## Exercise instructions:
Both the line with "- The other" and the line with "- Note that" in the records below must appear in the output, along with every line between them, exactly and with nothing added.

## Data listing:
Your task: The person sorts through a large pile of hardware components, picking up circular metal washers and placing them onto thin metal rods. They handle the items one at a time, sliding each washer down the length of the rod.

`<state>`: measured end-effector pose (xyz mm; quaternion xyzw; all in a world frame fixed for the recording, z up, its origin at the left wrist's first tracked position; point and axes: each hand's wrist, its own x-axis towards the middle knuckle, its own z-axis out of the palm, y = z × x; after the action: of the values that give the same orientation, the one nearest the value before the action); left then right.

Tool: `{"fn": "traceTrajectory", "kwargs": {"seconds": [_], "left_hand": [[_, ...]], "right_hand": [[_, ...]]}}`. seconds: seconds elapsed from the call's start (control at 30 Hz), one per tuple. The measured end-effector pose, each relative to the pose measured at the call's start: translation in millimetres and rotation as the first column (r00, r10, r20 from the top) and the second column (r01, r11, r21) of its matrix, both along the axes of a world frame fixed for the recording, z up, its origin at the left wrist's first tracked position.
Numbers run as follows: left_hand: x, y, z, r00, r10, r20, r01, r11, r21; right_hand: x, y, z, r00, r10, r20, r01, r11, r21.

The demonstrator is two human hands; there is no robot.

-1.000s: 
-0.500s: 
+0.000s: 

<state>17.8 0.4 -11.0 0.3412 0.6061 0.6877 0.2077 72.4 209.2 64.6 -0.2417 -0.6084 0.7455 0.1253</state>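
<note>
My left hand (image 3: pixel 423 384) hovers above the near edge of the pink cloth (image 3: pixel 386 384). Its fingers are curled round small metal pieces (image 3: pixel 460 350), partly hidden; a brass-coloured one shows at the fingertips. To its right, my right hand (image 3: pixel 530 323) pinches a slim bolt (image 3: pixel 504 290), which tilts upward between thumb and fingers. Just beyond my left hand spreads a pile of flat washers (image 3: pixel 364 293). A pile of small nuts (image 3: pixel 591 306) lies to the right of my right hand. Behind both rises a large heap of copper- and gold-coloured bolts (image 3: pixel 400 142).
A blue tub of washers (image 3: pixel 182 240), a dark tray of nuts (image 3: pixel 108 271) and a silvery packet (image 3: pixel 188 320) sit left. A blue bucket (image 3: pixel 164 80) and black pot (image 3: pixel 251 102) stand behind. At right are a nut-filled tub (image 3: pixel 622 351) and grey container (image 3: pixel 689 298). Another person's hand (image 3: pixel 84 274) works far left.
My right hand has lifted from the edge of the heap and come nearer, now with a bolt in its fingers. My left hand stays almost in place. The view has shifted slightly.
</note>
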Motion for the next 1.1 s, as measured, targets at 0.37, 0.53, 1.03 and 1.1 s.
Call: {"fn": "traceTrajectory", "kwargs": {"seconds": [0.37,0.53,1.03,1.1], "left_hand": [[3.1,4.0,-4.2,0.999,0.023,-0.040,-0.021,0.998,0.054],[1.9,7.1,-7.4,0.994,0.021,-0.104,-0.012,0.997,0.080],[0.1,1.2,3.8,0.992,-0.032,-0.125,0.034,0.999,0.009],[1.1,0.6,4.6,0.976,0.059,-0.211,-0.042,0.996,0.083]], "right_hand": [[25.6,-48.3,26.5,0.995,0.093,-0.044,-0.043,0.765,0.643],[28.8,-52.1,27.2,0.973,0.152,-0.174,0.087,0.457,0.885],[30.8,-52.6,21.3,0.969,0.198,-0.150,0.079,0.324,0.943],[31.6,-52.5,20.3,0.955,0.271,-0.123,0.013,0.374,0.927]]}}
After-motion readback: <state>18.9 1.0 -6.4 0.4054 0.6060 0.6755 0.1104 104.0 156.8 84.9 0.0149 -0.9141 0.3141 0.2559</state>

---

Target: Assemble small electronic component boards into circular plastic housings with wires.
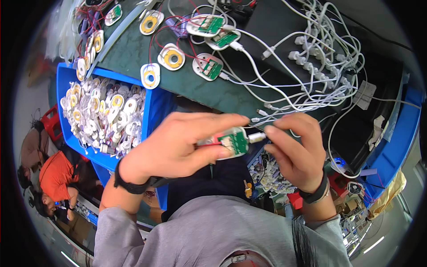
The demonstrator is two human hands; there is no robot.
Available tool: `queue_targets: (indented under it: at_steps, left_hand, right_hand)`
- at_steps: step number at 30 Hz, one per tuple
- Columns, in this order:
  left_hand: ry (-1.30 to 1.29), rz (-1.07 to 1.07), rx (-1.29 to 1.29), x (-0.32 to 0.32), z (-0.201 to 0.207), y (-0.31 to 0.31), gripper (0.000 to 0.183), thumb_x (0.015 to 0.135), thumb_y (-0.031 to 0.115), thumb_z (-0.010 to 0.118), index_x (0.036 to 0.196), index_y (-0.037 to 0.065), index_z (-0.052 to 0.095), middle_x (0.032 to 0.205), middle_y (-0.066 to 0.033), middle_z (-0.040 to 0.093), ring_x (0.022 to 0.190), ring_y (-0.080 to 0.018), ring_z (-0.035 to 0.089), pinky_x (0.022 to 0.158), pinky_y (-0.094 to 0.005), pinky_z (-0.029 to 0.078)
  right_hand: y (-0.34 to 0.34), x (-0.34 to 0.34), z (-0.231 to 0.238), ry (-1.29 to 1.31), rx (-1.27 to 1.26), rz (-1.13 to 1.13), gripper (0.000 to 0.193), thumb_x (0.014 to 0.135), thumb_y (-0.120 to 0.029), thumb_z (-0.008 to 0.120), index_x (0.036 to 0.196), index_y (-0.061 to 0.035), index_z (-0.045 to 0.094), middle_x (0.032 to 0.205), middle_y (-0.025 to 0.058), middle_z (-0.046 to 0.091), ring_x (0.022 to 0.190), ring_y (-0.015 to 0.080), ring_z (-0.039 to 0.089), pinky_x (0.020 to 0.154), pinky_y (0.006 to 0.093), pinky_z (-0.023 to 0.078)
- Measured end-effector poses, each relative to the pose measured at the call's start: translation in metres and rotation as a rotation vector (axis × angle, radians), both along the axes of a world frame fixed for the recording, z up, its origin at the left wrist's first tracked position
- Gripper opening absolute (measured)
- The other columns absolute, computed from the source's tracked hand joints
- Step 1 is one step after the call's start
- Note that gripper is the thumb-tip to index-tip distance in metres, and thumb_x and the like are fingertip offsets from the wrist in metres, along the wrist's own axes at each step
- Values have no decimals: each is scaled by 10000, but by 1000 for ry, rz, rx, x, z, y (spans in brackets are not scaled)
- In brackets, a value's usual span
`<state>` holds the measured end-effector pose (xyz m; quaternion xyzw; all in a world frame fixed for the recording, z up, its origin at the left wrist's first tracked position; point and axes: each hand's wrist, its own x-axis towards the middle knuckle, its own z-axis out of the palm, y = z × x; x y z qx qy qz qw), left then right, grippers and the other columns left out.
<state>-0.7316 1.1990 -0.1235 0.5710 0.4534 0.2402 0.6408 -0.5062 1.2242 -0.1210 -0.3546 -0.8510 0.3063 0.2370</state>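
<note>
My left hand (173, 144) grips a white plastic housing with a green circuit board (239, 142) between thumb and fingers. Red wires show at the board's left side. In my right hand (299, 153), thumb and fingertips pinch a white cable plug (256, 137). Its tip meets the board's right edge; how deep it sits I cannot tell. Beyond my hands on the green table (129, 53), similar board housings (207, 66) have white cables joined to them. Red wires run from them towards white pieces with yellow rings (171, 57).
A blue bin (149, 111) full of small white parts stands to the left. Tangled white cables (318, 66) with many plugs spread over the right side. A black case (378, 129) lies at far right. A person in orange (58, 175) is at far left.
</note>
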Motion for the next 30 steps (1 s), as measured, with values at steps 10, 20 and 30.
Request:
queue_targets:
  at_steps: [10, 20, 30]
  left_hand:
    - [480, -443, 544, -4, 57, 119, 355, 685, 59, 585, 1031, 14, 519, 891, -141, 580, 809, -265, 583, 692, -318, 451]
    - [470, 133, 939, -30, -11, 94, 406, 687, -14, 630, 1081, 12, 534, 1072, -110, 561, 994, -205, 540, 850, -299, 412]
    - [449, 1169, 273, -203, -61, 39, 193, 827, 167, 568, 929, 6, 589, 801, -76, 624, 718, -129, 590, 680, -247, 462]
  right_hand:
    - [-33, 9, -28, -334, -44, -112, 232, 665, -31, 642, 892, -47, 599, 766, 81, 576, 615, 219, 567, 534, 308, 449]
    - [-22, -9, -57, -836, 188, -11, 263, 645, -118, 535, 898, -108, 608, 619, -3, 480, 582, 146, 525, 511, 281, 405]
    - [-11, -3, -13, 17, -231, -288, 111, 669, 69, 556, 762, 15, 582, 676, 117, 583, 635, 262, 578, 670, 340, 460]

## The answer:
- The other columns absolute, computed from the source's tracked hand joints
- Step 1 is one step after the call's start
- Note that gripper is the thumb-tip to index-tip distance in metres, and thumb_x and the like are fingertip offsets from the wrist in metres, along the wrist's own axes at each step

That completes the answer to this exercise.